-- About this exercise --
Each and every line of the data must appear exactly as given.

-- Data below --
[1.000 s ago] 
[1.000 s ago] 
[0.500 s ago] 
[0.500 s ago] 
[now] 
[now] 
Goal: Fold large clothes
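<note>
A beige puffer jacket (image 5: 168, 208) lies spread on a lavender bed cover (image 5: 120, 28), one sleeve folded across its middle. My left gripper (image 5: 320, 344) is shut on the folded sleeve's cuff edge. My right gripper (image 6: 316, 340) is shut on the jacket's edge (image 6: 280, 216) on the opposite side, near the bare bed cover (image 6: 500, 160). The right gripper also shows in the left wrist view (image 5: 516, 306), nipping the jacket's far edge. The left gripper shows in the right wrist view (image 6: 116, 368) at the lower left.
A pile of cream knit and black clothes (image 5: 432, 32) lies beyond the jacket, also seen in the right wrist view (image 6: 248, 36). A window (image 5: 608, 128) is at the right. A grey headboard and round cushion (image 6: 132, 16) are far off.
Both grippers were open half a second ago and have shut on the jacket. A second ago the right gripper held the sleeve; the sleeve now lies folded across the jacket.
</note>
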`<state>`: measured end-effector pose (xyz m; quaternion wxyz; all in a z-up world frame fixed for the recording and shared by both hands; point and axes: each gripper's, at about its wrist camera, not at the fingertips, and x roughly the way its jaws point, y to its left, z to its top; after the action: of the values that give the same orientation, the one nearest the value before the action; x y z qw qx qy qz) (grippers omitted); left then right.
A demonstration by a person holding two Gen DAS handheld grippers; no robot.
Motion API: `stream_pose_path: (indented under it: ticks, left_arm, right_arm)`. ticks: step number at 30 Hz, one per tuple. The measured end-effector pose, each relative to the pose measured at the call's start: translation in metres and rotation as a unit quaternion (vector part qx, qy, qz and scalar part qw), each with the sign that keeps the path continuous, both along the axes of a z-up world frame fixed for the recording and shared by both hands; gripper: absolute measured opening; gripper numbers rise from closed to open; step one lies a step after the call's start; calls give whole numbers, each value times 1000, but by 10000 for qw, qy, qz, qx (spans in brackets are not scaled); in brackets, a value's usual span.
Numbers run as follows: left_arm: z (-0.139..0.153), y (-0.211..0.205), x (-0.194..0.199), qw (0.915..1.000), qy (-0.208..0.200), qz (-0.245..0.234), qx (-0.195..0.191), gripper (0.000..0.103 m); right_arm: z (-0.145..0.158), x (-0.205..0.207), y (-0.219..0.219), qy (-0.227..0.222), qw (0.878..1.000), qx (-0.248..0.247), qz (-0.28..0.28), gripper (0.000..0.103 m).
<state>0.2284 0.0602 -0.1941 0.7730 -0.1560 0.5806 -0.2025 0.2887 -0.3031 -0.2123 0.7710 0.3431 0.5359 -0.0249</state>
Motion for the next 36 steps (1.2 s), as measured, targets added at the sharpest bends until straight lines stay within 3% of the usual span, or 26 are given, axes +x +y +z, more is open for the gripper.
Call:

-- Exercise output --
[1.000 s ago] 
[1.000 s ago] 
[0.500 s ago] 
[0.500 s ago] 
[now] 
[now] 
Goal: Fold large clothes
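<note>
A beige puffer jacket (image 5: 168, 208) lies spread on a lavender bed cover (image 5: 120, 28), one sleeve folded across its middle. My left gripper (image 5: 320, 344) is shut on the folded sleeve's cuff edge. My right gripper (image 6: 316, 340) is shut on the jacket's edge (image 6: 280, 216) on the opposite side, near the bare bed cover (image 6: 500, 160). The right gripper also shows in the left wrist view (image 5: 516, 306), nipping the jacket's far edge. The left gripper shows in the right wrist view (image 6: 116, 368) at the lower left.
A pile of cream knit and black clothes (image 5: 432, 32) lies beyond the jacket, also seen in the right wrist view (image 6: 248, 36). A window (image 5: 608, 128) is at the right. A grey headboard and round cushion (image 6: 132, 16) are far off.
Both grippers were open half a second ago and have shut on the jacket. A second ago the right gripper held the sleeve; the sleeve now lies folded across the jacket.
</note>
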`<state>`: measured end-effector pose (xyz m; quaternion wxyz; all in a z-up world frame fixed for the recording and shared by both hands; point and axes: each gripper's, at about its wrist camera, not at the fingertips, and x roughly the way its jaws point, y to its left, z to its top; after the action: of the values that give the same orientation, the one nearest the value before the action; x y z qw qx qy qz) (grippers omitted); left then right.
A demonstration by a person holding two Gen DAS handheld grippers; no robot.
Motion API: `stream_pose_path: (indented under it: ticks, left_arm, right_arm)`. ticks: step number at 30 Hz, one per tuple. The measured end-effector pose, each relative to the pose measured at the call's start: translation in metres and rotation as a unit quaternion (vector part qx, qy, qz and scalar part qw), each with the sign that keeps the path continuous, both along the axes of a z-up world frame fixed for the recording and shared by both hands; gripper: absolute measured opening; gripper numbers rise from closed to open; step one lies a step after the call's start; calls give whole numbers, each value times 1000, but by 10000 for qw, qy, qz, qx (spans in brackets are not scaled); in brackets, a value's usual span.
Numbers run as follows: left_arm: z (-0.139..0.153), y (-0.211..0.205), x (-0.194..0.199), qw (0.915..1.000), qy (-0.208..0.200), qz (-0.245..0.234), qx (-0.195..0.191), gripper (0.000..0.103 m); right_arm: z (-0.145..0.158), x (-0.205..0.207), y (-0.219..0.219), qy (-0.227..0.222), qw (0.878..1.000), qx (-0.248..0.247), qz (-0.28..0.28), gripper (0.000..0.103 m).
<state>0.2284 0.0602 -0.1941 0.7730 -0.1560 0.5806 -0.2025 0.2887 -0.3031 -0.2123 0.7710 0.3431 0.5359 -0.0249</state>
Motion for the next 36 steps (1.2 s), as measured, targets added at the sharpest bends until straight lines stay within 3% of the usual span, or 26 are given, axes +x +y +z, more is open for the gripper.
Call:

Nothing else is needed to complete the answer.